Create new columns which give the ratio of petal length to petal width, and of sepal length to sepal width (and so are a measure of shape). Save just these two columns and the Species column to a new object called iris_shape

```{r}
iris_shape<-iris %>%
  mutate(Petal.Shape=Petal.Length/Petal.Width) %>%
  mutate(Sepal.Shape=Sepal.Length/Sepal.Width) %>%
  select(Species,Petal.Shape,Sepal.Shape)
glimpse(iris_shape)
```
(g)

Use the ggplot2 package from within tidyverse to plot the shape data in various ways:

Box plot

#### Very basic box plot
```{r}
iris_shape %>%
  ggplot(aes(x=Species,y=Petal.Shape,fill=Species)) +
  geom_boxplot()
```
#### Slightly prettier box plot
```{r}
iris_shape %>%
  ggplot(aes(x=Species,y=Petal.Shape,fill=Species)) +
  geom_boxplot() +
  labs(x="Species",
       y="Petal Shape") +
  theme_classic() +
  theme(legend.position="none")
```

Try leaving out either or both of the theme lines. What difference does that make?

Scatter plot

```{r}
iris_shape %>%
  ggplot(aes(x=Petal.Shape,y=Sepal.Shape,colour=Species)) +
  geom_point() +
  labs(x="Petal.Shape",
       y="Sepal Shape") +
  theme_classic()
```

Faceted scatter plot

```{r}
iris_shape %>%
  ggplot(aes(x=Petal.Shape,y=Sepal.Shape,colour=Species)) +
  geom_point() +
  labs(x="Petal.Shape",
       y="Sepal Shape") +
  facet_wrap(~Species,scales="free") +
  theme_classic()
```

Faceting, using the facet_wrap line is very useful for producing a series of related plots in the same style.


Conclusion

We have seen how a few functions from the dplyrpackage provide most of what you need when it comes to preparing your data for plotting and analysis.

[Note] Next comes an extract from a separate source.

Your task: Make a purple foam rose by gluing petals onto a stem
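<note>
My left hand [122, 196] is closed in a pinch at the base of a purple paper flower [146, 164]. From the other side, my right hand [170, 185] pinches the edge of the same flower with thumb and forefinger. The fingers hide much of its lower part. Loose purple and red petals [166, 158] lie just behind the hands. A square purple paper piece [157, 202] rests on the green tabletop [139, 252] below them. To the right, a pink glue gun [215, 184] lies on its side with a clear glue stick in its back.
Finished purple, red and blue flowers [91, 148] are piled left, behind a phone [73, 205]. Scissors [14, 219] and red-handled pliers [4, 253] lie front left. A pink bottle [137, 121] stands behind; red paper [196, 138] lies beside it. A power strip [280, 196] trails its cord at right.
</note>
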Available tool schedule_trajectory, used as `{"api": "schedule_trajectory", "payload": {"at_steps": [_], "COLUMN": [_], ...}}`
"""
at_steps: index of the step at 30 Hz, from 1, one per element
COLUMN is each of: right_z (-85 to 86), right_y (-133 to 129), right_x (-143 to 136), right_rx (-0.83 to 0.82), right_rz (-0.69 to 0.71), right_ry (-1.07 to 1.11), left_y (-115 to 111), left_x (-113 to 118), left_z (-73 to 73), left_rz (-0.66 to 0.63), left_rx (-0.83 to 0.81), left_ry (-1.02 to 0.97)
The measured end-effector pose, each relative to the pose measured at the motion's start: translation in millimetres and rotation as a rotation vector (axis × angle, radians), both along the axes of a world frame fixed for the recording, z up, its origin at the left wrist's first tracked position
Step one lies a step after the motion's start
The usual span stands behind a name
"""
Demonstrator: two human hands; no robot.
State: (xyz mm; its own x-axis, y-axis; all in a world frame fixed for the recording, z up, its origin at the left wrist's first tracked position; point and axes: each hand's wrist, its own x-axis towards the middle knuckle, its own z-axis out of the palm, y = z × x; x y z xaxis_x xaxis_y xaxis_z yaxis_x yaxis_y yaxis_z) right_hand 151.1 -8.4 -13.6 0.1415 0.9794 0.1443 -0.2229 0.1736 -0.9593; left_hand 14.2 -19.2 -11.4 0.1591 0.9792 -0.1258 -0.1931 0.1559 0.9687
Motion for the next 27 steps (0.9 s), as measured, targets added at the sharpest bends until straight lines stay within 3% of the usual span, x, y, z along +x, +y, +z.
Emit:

We looked at the following functions:

We should also mention pivot_longer() which can be used to tidy data.

We also saw how to use the very useful ‘pipe’ symbol %>% that allows us to run lines of code together and carry out a sequence of operations without having to create intermediate objects. It also makes the code easier to read.

Top Tip 3: Get the hang of and use the%>% pipe symbol. No, really.